**The problem**
Return only the lines from the top of the material through the line marked by "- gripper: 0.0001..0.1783", unaltered.

**Data shown**
————
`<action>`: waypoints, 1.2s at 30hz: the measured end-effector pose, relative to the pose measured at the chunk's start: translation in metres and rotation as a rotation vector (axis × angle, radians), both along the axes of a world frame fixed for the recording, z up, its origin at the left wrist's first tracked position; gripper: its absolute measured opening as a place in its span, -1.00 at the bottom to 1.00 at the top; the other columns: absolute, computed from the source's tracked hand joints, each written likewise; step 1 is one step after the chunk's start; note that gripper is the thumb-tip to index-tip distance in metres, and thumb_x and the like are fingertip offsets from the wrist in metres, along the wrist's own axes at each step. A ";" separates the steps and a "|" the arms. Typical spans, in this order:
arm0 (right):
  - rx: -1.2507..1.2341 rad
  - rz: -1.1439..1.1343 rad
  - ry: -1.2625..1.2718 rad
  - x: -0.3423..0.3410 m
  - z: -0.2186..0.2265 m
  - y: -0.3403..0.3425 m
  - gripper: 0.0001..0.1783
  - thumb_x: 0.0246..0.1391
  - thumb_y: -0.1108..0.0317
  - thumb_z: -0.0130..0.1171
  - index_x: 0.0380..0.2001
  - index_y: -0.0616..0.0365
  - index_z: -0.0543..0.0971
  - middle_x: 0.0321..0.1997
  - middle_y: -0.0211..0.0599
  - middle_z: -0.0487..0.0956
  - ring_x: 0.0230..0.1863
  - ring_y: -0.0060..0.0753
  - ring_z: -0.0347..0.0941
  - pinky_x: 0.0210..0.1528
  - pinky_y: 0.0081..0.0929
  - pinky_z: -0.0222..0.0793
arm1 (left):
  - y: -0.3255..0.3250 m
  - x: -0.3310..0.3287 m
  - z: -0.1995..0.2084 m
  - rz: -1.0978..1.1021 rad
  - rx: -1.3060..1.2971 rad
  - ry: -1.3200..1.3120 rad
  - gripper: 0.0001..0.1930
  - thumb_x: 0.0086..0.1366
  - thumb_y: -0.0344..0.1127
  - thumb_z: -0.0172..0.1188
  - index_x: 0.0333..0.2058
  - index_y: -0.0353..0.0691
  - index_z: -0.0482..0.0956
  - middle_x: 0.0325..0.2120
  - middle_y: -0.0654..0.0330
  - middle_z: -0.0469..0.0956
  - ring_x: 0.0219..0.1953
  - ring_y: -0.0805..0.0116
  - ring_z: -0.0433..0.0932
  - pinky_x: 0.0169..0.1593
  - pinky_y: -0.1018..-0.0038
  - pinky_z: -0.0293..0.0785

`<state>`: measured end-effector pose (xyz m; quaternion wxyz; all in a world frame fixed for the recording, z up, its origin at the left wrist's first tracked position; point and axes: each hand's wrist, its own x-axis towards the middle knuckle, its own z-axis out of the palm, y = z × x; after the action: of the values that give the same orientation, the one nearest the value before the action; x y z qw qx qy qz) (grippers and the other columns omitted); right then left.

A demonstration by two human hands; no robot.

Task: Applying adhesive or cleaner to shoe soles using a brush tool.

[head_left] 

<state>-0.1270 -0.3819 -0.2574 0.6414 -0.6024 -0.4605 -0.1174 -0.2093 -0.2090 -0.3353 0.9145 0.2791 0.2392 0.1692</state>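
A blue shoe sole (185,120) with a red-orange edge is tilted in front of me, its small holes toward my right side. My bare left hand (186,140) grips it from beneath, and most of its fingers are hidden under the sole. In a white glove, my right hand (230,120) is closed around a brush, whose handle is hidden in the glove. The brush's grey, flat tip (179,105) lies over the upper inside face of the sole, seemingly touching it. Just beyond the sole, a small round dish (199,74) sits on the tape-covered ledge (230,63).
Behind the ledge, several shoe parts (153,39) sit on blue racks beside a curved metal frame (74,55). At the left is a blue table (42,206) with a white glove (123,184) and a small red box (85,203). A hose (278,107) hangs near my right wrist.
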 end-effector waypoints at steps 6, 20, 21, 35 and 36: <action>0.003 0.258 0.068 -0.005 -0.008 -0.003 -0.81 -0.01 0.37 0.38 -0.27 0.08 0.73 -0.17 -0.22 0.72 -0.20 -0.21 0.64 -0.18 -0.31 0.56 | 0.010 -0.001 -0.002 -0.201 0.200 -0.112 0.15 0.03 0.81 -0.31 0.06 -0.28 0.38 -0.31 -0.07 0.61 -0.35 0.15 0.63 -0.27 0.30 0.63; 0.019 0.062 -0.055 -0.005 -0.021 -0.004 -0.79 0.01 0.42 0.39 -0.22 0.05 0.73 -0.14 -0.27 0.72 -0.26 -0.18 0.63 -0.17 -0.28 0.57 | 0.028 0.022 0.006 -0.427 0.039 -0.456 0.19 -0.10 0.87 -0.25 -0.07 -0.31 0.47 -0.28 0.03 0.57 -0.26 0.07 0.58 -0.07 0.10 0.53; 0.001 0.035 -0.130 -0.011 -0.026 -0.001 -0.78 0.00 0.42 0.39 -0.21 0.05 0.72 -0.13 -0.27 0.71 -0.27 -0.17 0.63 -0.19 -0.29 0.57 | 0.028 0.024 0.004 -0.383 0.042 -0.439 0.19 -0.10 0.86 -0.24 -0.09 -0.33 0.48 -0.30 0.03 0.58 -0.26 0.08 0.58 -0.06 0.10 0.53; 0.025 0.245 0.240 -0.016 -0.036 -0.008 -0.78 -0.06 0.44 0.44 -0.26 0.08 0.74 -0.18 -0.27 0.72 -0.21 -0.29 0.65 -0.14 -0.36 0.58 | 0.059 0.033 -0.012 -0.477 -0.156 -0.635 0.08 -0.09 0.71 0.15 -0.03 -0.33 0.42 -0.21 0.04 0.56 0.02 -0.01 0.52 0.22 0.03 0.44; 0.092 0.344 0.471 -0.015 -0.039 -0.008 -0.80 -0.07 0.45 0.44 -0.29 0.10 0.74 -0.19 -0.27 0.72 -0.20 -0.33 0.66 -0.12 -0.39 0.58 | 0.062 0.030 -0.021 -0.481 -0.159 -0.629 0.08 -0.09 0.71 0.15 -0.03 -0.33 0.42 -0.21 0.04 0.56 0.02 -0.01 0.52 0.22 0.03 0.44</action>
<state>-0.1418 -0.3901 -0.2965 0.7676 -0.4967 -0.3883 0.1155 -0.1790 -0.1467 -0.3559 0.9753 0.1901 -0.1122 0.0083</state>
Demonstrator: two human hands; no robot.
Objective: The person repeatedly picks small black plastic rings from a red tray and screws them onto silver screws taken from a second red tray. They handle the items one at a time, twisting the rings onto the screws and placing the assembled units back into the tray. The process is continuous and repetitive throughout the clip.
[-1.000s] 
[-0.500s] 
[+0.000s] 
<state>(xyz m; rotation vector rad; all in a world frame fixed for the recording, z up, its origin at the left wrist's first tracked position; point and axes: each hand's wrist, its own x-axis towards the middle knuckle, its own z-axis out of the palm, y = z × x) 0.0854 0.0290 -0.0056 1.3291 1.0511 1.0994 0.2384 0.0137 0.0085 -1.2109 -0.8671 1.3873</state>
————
**Answer section**
`<action>`: waypoints, 1.2s at 30hz: the measured end-effector pose, relative to the pose measured at the chunk's start: translation in metres and rotation as a rotation vector (axis × angle, radians), both along the axes of a world frame fixed for the recording, z up, its origin at the left wrist's first tracked position; gripper: its absolute measured opening as a place in its span, -1.00 at the bottom to 1.00 at the top; the other columns: absolute, computed from the source's tracked hand joints, each written likewise; step 1 is one step after the chunk's start; note that gripper is the thumb-tip to index-tip distance in metres, and thumb_x and the like are fingertip offsets from the wrist in metres, along the wrist's own axes at each step. A ";" separates the steps and a "|" the arms. Typical spans, in this order:
arm0 (right):
  - rx: -1.2507..1.2341 rad
  - rz: -1.1439..1.1343 rad
  - ry: -1.2625..1.2718 rad
  - x: -0.3423..0.3410 m
  - z: -0.2186..0.2265 m
  - y: -0.3403..0.3425 m
  - gripper: 0.0001..0.1783

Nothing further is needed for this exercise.